RAL Tier1 Operations Report for 26th June 2013

Review of Issues during the week 19th to 26th June 2013.

Last week's report referred to an announced scheduled maintenance on both CERN Primary & Backup links overnight Tue/Wed 25/26 June. This was subsequently clarified to only affect the Backup Link - and no break in the connectivity of the Primary Link was seen during the announced time window.
There was a problem with the Atlas SRM database late on Saturday evening (22nd June). This was resolved around midnight by the call-out team. The problem persisted a few hours in total.
There have been further problems with the Atlas SRM database this morning (an Unscheduled Outage has been declared in the GOC DB.) One of the Oracle RAC nodes became unstable.
A problem was seen on the RAL site firewall since Saturday (22nd) with the logging of a large number of connection requests causing high load. This was traced to the ALICE file sharing system making many connections outbound. The number of ALICE jobs has been being restricted temporarily - which has eased the problem while a better fix is decided on.
Problems reported last week of intermittent problems starting LHCb batch jobs have largely disappeared this week. However, the cause is not fully understood.
The issue of LHCb CE tests ending up in the 'whole node' queue (reported last week) is now understood.
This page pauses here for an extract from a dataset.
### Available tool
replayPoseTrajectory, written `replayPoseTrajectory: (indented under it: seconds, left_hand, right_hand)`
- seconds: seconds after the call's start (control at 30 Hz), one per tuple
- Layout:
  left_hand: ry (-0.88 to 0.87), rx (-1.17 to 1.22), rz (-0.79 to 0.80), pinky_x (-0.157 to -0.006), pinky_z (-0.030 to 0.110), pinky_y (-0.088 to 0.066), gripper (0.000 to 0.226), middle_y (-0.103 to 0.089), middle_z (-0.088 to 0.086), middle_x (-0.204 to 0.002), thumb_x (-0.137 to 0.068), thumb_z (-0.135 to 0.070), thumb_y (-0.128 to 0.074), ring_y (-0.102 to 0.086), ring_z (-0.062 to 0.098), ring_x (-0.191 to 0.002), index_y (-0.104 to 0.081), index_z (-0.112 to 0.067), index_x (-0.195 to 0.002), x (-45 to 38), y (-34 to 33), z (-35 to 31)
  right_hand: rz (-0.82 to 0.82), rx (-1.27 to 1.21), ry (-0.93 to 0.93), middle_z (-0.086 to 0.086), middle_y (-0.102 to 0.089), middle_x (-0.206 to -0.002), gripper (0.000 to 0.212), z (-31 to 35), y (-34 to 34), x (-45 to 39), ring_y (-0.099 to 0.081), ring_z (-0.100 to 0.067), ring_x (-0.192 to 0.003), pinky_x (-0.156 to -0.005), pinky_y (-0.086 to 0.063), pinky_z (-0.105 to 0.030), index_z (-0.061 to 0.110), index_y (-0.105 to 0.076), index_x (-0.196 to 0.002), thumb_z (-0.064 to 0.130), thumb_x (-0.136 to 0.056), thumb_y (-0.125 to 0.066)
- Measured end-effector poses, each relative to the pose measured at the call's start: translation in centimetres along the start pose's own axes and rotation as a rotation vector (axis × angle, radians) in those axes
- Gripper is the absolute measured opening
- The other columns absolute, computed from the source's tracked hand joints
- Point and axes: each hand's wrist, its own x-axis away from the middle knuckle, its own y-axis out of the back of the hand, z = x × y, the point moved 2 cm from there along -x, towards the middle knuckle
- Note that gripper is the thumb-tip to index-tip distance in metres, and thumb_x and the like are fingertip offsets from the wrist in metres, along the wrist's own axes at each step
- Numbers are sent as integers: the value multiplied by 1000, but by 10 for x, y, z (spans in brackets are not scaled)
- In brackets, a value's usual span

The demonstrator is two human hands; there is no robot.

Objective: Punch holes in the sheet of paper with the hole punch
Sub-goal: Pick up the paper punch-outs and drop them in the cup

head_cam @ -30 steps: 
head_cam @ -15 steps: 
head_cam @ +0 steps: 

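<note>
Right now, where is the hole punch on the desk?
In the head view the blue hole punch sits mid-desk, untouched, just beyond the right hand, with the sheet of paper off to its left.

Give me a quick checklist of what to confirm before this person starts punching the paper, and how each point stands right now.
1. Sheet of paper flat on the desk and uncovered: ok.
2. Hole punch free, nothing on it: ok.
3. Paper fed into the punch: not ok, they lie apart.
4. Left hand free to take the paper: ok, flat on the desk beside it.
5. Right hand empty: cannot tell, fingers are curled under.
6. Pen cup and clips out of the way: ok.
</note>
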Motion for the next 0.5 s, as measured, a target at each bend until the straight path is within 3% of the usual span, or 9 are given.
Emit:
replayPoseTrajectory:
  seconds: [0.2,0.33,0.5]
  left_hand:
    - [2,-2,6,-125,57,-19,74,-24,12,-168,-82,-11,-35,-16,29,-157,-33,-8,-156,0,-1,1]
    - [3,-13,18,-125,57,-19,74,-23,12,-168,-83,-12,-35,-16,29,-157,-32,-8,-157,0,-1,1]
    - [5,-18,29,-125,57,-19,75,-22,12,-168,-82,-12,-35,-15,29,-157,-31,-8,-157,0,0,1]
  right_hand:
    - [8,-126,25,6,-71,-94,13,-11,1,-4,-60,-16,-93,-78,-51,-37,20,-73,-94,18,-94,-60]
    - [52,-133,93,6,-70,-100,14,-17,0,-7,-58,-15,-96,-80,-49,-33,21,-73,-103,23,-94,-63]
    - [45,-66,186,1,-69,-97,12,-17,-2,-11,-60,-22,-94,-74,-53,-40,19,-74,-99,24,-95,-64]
Discussions with LHCb ongoing.

Resolved Disk Server Issues

Disk Server GDSS720 (AtlasDataDisk - D1T0) has been drained completely following its failure a couple of weeks ago. The server is out of production for a harware fix & testing.

Current operational status and issues

The successful UPS/Generator load test yesterday gives us much more confidence this system would work if there were to be a power failure.
The uplink to the UKLight Router is running on a single 10Gbit link, rather than a pair of such links.
The problem LHCb jobs failing due to long job set-up times remains and investigations continue. Recent updates to the CVMFS clients have improved the situation for Atlas.
The testing of FTS3 is continuing. (This runs in parallel with our existing FTS2 service).
We are participating in xrootd federated access tests for Atlas.
Testing is ongoing with the proposed new batch system (ARC-CEs, Condor, SL6). Atlas and CMS running work through this. ALICE & LHCb being brought on-board with the testing.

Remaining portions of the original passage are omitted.